Instacart's main goal in using multiple data sources is to provide the highest quality product information to customers.

The following are examples of why retailer inventory file data is modified or replaced by data from other sources:

  • Incomplete. Product information, such as dimensions, claims, or ingredients is missing.

  • Incorrect. Information contains inaccuracies, misspellings or other errors, or doesn't align with branding guidelines.

  • Inconsistent. Acronyms, abbreviations, or formatting of values, such as lb aren't consistent across products.

  • Inaccurate. Information that was accurate when originally provided, but can be improved using historical data. For example, Instacart may replace a product's par_weight or availability information based on real-world shopper activity.

  • Non-compliant. Information doesn't align with legal or regulatory guidelines. For example, Instacart might revise a retailer-provided claim of "low fat" if it doesn't meet established nutritional thresholds. Similarly, Instacart enforces legally defined claims like "fat-free," "organic," or "gluten-free."

Data sources

The following is a summary of possible sources for the product information displayed on your storefront:

  • Retailer inventory file. Information sourced directly from the catalog inventory file typically includes store-specific details such as pricing. This information is dynamic, meaning it gets updated each time we receive a new file.

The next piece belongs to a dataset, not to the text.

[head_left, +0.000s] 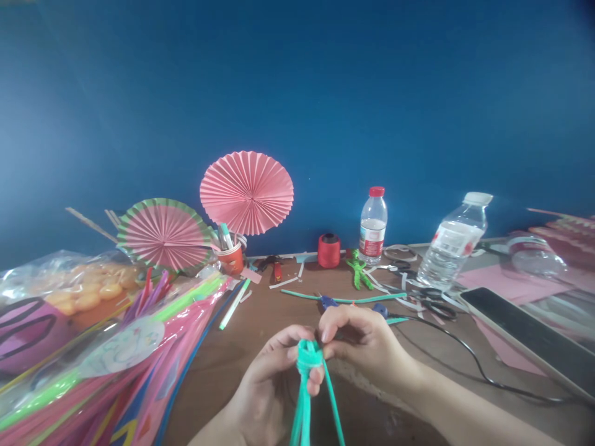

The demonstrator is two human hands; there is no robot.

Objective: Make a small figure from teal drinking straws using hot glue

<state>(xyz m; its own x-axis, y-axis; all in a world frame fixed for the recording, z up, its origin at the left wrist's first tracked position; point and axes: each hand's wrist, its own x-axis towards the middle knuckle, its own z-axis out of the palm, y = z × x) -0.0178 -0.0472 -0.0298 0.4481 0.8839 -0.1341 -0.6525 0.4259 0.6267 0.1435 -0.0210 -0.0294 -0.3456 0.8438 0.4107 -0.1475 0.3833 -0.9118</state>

  • Content service providers (CSPs). CSPs collect and curate product information, often in coordination with brand partners, to help distribute high-quality product information to external partners (such as Instacart).

  • Consumer packaged goods partners (CPGs). Brand partners help to ensure that their products are displayed in accordance with their policies and marketing standards. Large CPGs typically work with CSPs to provide or update information. Smaller brands often work directly with Instacart.

  • USDA commodities database. Information for many produce items is sourced from USDA Commodities and Products databases. This ensures standardized, consistent naming, imagery, and size variants for items like bananas or blueberries, regardless of retailer.

  • Internal Instacart data. Information derived from the following internal sources helps to improve accuracy and alignment across the platform:

    • Universal Catalog. A central database enforcing standardized information for commonly available products.

    • Product information style guide. A process for revising or correcting terminology, spelling, punctuation, abbreviations, and related issues.

    • Shopper feedback. Data captured through shopper input is compared to retailer-provided data to help correct inaccuracies.

    • Transaction and order history. Historical data can help identify issues or improve the accuracy of product information.

Data scope

Changes to product information can affect one, some, or all storefronts, depending on the attribute being changed.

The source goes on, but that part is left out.